Указав рукой на окно, Орландо попытался скрыть замешательство, легкую краску стыда, которая проступала у него на лице всякий раз, как он принимался оправдывать таким образом сына, не желая открыть истинную причину своего затворничества: щепетильную порядочность, заставлявшую его упорно держаться за это убогое жилище.
— Но тут очень хорошо! Просто великолепно! — объявил Пьер, желая доставить старику удовольствие. — И я также чрезвычайно рад, что наконец-то могу свидеться с вами! Рад пожать ваши мужественные руки, ведь они совершили столько подвигов!

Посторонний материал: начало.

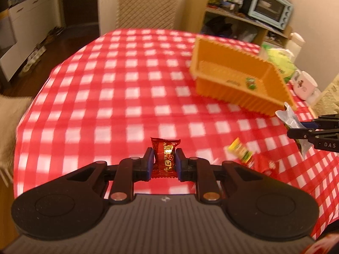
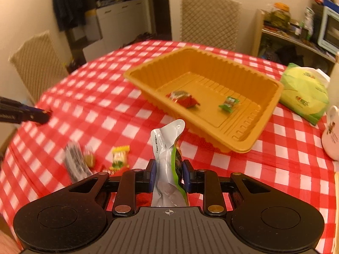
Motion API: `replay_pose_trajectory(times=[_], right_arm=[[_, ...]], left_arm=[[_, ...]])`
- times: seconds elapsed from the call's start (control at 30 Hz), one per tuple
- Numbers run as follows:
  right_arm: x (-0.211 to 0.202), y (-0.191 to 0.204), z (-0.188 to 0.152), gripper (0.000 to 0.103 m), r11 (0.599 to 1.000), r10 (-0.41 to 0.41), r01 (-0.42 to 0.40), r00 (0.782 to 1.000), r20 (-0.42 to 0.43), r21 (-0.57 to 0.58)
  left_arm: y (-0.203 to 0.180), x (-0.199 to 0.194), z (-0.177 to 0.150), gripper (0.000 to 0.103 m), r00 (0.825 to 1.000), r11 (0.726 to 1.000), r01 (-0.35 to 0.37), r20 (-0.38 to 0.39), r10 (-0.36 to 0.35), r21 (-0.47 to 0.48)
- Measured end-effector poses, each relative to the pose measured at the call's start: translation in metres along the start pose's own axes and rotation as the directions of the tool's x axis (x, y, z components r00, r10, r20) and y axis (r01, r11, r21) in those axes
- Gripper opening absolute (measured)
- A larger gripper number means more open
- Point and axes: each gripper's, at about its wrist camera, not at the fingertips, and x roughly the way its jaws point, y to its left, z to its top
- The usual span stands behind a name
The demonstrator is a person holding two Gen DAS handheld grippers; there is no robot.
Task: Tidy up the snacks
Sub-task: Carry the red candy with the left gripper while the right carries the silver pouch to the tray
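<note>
My left gripper [image 1: 164,155] is shut on a red candy packet [image 1: 165,158] and holds it above the checked tablecloth. My right gripper [image 2: 169,167] is shut on a silver and green snack pouch [image 2: 168,158], just in front of the orange tray [image 2: 264,114]. It also shows at the right edge of the left wrist view [image 1: 300,135]. The tray [image 1: 233,99] holds a red snack [image 2: 184,99] and a green candy [image 2: 229,104]. Loose snacks lie on the cloth: a yellow-green packet [image 2: 120,156], a grey packet [image 2: 76,165] and a brown one [image 2: 90,158].
A green tissue pack [image 2: 305,93] and a white mug [image 2: 331,135] stand right of the tray. Padded chairs [image 2: 209,19] stand around the table. A shelf with a toaster oven [image 1: 271,8] is at the back right.
</note>
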Motion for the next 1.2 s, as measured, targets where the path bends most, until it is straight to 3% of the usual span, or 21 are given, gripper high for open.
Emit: replay_pose_trajectory(times=[0.3,0.7,0.93,1.2], right_arm=[[-0.014,-0.024,0.038,0.027,0.986,0.017,-0.028,0.998,0.064,0.166],[-0.002,-0.052,0.1,0.027,0.965,-0.049,0.002,0.983,0.174,0.261],[0.023,-0.068,0.118,0.027,0.939,-0.077,0.015,0.983,0.167,0.345],[0.056,-0.081,0.117,0.027,0.91,-0.096,0.036,0.987,0.127,0.412]], left_arm=[[-0.04,0.022,0.068,0.019,0.993,0.987,0.089,0.065,-0.098,0.134],[-0.089,0.067,0.147,0.019,0.977,0.954,0.159,0.1,-0.19,0.253],[-0.101,0.1,0.172,0.019,0.975,0.943,0.18,0.077,-0.209,0.28],[-0.106,0.142,0.182,0.019,0.976,0.941,0.205,0.016,-0.217,0.27]])
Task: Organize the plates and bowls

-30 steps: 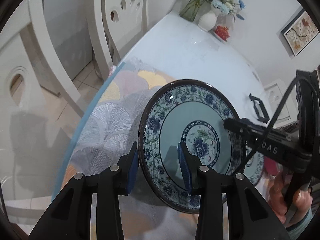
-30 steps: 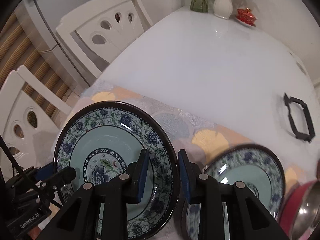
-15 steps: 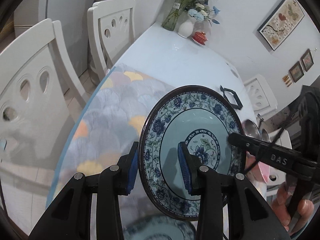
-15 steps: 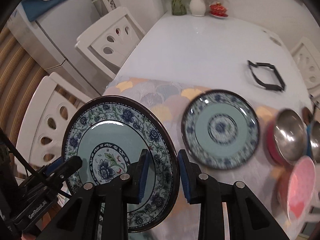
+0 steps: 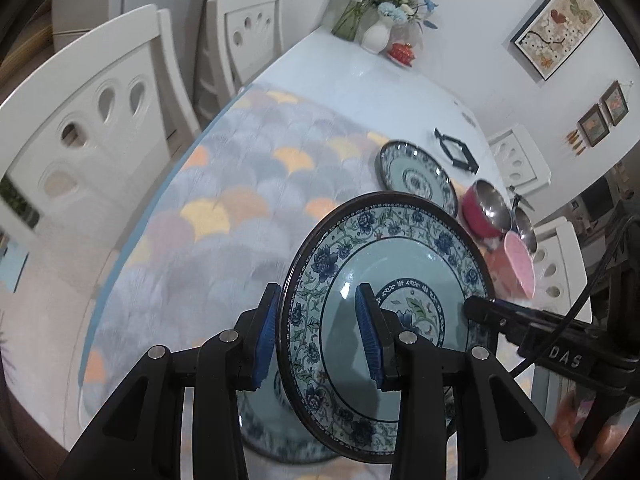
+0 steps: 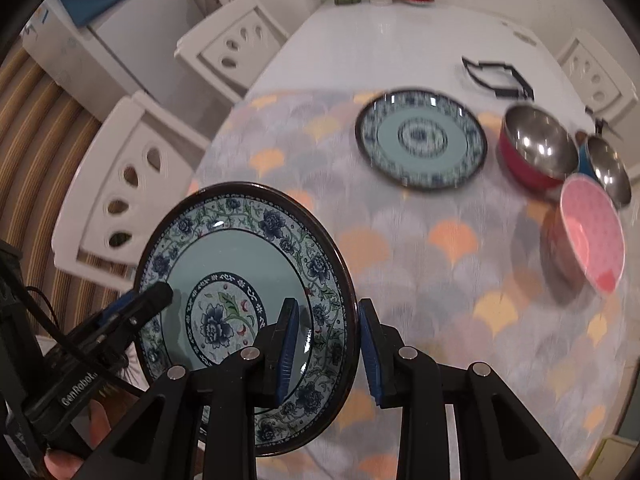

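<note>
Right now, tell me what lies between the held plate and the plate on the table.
In the right wrist view, only bare patterned tablecloth lies between the held plate and the resting plate.

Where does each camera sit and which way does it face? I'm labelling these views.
Left wrist: on the left hand-held gripper, looking down along its fingers at the held plate and the table; the right hand-held gripper shows at right.
Right wrist: on the right hand-held gripper, looking down over the same plate, with a hand at lower left.
Both share the held plate, a second plate, the bowls and the flower vase.
</note>
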### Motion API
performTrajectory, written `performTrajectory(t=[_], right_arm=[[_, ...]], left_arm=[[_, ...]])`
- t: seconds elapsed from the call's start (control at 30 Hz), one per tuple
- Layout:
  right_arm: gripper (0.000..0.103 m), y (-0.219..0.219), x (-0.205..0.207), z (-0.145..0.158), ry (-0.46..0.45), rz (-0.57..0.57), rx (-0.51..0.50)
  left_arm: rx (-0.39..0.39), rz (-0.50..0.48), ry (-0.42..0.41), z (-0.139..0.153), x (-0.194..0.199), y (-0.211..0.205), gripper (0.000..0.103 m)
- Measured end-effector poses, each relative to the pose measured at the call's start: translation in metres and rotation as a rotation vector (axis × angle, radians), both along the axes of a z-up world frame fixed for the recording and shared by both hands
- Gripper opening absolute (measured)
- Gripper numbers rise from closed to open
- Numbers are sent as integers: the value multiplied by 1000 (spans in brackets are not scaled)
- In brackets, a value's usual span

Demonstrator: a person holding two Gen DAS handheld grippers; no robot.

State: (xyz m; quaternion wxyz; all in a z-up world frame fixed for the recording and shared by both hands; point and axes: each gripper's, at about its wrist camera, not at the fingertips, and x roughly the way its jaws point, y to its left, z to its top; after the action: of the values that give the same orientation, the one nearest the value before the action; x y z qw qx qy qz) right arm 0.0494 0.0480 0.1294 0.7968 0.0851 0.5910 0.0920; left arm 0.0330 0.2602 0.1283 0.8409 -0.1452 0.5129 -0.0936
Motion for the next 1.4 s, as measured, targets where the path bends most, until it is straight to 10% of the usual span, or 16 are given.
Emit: performTrajectory(t=[0.6,1.4], right_arm=[[30,33,-66,-76,158,96,-35],[31,52,-47,-103,177,94,-142]], left_arm=[[66,72,78,-62,-79,24,34],[140,32,59,-84,-35,16,34]])
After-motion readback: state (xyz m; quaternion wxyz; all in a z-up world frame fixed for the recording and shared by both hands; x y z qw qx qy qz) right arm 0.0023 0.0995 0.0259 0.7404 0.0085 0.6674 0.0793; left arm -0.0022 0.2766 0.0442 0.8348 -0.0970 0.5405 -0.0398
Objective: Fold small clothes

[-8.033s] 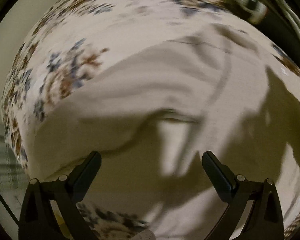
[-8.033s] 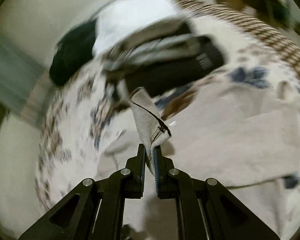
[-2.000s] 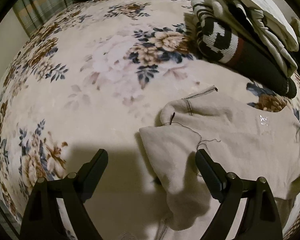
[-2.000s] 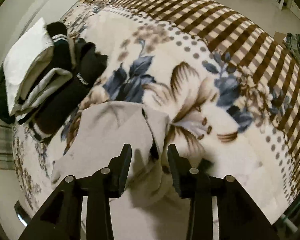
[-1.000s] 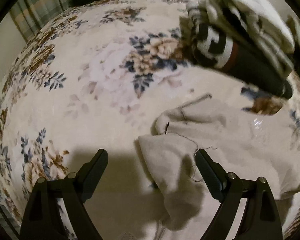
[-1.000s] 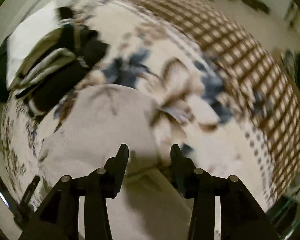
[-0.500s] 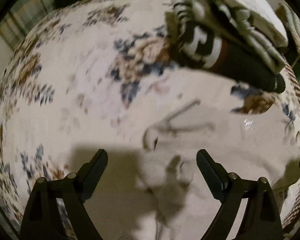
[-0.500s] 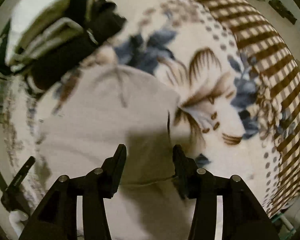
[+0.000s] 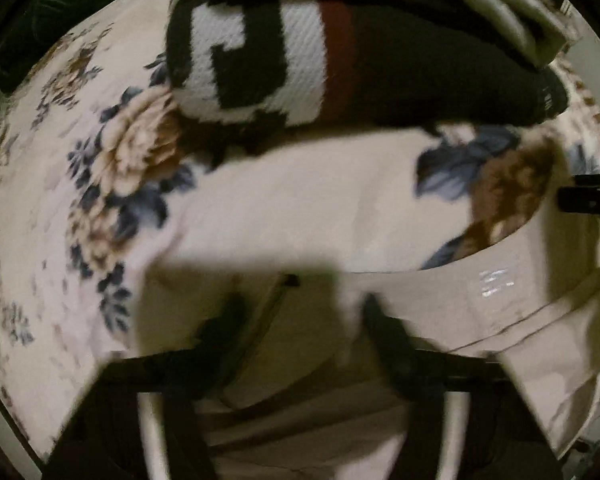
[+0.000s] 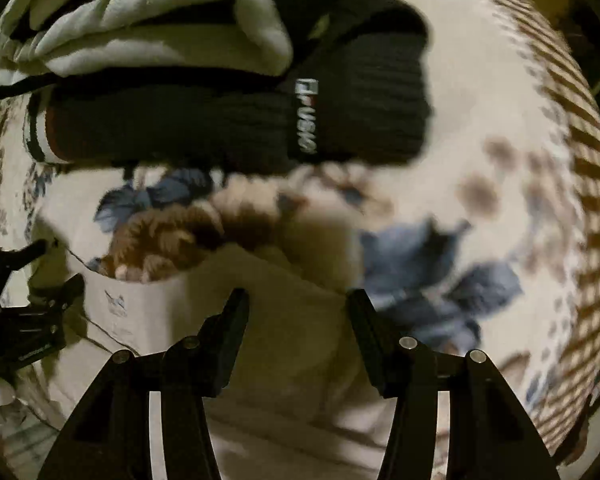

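Observation:
A beige garment (image 9: 440, 312) lies folded on the floral blanket (image 9: 40, 208), just short of a stack of folded clothes (image 9: 340, 60). My left gripper (image 9: 300, 312) is open, its blurred fingers low over the garment's left part. In the right wrist view my right gripper (image 10: 296, 304) is open over the garment's (image 10: 284, 312) right edge, and the stack (image 10: 228, 120) lies just beyond it. The left gripper (image 10: 24, 312) shows at the left edge of that view. Nothing is held.
The stack has a black and white knit (image 9: 252, 64) at the bottom and pale garments (image 10: 160, 44) above. The blanket's brown checked border (image 10: 580, 168) runs along the right side. A dark green cushion (image 9: 60, 12) lies at the far left.
Both grippers have moved forward and down onto the beige garment, close to the stack. The left jaws now stand narrower than half a second ago. The view is blurred by motion.

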`<state>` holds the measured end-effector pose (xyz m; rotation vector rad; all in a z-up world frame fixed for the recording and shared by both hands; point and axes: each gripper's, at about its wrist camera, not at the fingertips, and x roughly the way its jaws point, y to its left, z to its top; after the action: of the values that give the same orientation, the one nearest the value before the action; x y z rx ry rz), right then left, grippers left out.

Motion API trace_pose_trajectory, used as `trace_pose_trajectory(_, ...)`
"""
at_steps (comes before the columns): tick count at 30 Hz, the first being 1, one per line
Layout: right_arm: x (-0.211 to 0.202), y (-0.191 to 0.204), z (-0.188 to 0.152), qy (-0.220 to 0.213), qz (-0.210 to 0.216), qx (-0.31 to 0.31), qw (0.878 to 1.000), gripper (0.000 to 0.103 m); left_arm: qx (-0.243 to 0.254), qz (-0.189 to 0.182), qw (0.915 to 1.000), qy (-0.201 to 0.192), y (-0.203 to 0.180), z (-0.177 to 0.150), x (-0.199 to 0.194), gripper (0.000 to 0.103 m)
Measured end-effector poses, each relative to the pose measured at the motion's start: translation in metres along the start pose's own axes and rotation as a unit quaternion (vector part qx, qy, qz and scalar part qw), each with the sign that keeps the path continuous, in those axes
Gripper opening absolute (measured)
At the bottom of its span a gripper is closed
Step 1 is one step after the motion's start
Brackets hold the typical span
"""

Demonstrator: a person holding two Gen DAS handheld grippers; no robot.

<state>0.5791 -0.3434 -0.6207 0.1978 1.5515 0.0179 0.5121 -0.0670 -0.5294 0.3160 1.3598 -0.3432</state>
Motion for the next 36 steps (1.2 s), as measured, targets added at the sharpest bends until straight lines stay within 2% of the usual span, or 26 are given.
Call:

Орландо снова отмахнулся, как бы желая отстранить прошлое.
— Полноте, полноте, со всем этим давно покончено, все давно похоронено… Поговорим о вас, дорогой господин Фроман, вы так молоды, вы — это настоящее, и расскажите-ка поскорее о вашей книге, ведь она — будущее… Ох, уж этот «Новый Рим», если б вы только знали, как меня вначале обозлило ваше сочинение!